A short post to advertise a couple of items of interest.
First, on Sunday 7th April (that's this coming weekend) I will be leading the first of my 2019 recording meetings for Atlas 2020. We will be meeting at St James' church in Nether Worton (SP 426 300) at 1030 - please email me if you would like to come. These meetings are a great way to learn to identify plants, get to know the county's flora and meet other botanists. They will be held fortnightly throughout the season (unless I get overwhelmed with work as in previous years, but that's the plan for now). See the events calendar for future dates.

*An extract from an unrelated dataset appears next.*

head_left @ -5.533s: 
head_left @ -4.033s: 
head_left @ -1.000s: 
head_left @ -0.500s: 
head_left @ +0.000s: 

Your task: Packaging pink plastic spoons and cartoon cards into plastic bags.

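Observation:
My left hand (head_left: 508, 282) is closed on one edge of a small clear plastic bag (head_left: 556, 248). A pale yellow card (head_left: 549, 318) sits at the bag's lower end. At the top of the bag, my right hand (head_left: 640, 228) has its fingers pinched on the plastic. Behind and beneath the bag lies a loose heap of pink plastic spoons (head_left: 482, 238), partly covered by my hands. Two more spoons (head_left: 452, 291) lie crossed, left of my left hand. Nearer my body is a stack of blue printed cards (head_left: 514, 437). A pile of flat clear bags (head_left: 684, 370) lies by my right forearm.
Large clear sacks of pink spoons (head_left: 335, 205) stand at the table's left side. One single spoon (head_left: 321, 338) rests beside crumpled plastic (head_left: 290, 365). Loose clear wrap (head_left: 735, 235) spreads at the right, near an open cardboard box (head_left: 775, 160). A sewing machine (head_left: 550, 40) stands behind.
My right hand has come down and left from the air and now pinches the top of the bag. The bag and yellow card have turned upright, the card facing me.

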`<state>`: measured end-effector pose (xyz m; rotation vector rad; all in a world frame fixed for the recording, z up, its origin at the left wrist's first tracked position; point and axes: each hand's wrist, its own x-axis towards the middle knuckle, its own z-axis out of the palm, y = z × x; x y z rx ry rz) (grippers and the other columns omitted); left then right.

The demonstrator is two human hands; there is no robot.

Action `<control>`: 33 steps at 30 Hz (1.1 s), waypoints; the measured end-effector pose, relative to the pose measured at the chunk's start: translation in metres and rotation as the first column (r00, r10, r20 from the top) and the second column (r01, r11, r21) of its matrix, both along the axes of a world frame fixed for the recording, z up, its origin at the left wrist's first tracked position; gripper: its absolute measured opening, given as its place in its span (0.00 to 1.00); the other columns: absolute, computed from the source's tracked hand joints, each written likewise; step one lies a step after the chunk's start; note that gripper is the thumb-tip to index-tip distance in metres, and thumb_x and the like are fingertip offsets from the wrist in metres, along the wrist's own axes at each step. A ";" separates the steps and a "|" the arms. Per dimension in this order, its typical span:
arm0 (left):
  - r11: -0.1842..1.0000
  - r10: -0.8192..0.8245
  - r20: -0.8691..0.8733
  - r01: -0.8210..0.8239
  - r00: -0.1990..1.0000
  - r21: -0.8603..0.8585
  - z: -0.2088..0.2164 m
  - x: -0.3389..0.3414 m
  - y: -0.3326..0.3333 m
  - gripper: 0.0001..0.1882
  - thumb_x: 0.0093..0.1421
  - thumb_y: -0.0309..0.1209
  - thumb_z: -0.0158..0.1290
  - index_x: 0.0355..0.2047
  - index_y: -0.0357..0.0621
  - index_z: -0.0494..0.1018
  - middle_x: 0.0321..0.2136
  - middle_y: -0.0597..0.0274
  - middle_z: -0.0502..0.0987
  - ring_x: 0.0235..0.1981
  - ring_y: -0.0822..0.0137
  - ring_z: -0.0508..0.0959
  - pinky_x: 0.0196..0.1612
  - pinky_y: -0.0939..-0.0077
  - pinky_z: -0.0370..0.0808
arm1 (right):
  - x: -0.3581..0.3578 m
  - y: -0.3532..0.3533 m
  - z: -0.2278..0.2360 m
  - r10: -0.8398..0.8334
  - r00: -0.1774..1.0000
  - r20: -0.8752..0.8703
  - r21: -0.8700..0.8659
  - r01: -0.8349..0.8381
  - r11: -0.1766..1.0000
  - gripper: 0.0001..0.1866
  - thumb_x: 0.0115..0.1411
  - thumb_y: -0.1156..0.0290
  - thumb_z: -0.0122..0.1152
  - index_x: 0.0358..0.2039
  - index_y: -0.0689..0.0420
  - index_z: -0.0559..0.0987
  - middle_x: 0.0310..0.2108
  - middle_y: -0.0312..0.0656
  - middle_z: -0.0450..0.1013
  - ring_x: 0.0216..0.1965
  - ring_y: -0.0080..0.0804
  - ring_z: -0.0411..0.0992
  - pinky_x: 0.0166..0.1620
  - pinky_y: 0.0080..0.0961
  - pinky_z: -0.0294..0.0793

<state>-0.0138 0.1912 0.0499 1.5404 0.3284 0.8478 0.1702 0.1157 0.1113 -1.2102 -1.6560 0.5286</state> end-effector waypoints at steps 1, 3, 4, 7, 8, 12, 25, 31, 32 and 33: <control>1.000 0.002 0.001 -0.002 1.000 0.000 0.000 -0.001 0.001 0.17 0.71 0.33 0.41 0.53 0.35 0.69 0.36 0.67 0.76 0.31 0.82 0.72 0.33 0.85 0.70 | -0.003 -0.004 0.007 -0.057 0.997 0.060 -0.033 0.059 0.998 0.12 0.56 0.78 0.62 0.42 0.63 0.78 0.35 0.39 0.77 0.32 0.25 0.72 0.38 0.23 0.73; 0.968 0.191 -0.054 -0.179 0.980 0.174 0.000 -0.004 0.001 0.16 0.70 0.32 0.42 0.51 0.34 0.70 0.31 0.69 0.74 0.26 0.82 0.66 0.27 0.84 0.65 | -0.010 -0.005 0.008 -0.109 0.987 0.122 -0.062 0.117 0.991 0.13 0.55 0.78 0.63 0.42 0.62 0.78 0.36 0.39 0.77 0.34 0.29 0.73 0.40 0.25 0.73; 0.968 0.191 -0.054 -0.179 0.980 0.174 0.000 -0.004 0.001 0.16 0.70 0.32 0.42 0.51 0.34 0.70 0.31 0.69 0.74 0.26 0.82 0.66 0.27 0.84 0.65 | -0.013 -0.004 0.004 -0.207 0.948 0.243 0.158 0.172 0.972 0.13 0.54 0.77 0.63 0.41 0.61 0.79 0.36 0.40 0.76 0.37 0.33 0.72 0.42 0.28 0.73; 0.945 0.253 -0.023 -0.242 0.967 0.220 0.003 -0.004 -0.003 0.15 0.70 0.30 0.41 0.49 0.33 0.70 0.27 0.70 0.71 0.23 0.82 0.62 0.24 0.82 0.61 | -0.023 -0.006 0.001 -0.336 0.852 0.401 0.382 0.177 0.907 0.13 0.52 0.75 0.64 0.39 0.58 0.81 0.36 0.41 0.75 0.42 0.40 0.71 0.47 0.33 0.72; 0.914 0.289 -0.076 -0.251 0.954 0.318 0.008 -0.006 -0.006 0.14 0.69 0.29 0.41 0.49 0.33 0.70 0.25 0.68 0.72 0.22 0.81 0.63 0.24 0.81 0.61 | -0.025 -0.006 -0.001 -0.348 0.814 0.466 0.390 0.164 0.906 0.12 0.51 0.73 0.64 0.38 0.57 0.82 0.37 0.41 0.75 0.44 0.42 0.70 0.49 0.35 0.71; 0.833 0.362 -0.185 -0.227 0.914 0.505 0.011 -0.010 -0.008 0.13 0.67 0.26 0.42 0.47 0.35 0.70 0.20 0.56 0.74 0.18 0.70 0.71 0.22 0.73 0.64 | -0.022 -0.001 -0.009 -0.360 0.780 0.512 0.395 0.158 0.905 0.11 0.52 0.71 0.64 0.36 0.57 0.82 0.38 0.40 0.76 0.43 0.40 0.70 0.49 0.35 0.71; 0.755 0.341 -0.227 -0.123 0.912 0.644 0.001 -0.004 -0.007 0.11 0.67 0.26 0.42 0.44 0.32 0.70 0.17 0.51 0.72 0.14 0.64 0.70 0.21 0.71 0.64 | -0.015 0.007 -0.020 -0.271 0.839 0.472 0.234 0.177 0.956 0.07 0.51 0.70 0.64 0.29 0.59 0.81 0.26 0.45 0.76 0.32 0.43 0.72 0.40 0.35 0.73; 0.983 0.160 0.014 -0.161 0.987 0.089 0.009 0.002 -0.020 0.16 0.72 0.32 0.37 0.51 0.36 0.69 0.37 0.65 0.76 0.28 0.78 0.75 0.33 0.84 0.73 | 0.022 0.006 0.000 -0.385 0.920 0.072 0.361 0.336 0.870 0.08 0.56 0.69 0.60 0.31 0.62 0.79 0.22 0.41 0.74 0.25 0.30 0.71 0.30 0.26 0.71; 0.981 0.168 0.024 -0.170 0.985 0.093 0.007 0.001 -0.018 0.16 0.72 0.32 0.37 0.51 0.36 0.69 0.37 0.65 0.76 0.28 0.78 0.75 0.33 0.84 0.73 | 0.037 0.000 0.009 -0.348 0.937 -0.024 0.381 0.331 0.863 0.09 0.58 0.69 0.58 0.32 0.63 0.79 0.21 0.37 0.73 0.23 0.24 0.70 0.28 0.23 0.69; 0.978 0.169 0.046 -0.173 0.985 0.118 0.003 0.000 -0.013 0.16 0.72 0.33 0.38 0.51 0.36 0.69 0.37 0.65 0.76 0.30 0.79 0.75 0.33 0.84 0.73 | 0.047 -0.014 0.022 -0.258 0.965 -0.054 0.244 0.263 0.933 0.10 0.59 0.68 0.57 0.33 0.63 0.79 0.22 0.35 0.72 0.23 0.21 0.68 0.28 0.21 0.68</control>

Second, former county recorder and Oxfordshire Flora Group member Sue Helm asked me to advertise a new book published by her husband Professor Dieter Helm, Green and Pleasant Land. If you attended the OFG conference a few years ago you will remember Dieter's excellent talk about the economics of natural capital, the subject of his previous book Natural Capital: Valuing The Planet, Plants might not be the subject of Dieter's books (though a favourite of Sue's Viola kitaibeliana (dwarf pansy) gets a few mentions in Natural Capital if I remember rightly), but plants are an example of what he calls 'natural capital' and according to Dieter it is our failure to account for these assets that has lead to the destruction of so much of our flora, among other wildlife. His new book is already on my pile of 'to read' books, and I am sure it will contain many thought-provoking ideas relevant to plant conservation, if in a rather different way to that which we are used to thinking about conservation.